* WHAT TO DO: In the material below, which lines hold the word "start"? Pick each one out.

* MATERIAL PROVIDED:
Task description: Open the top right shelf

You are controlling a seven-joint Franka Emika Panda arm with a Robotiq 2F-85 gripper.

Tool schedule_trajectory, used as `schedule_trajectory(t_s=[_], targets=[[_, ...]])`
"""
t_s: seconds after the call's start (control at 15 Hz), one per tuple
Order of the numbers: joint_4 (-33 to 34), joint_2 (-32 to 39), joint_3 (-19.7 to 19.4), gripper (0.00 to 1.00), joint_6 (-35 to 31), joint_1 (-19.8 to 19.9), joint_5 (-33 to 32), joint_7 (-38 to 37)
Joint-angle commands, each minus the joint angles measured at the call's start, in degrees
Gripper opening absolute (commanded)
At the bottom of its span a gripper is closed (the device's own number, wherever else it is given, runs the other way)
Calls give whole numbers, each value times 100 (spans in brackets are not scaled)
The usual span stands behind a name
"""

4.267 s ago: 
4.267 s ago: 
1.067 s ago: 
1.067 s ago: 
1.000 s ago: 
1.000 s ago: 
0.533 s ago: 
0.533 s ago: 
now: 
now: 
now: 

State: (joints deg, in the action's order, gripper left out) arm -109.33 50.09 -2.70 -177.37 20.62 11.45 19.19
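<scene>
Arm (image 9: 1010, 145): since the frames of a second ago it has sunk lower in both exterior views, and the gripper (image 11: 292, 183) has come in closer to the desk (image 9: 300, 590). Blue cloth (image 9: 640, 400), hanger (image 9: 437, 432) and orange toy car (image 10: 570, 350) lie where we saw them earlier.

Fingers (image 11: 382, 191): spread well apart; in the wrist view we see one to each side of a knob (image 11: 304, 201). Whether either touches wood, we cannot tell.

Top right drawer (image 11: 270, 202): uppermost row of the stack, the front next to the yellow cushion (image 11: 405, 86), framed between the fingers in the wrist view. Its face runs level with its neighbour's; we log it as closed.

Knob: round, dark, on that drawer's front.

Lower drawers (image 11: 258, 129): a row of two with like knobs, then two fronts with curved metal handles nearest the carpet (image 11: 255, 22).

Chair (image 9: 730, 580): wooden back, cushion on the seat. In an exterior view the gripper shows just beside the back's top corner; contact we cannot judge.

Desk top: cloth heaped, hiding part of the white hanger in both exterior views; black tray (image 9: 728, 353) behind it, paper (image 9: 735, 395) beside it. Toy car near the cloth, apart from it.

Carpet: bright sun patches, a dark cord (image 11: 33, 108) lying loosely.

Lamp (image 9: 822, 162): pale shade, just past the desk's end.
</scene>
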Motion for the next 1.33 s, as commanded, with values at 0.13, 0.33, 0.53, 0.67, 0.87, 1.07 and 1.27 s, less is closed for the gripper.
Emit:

* COMPLETED TASK:
t_s: seconds after the call's start (control at 15 Hz), one per tuple
Joint-angle commands, each minus the joint angles measured at the call's start, in degrees

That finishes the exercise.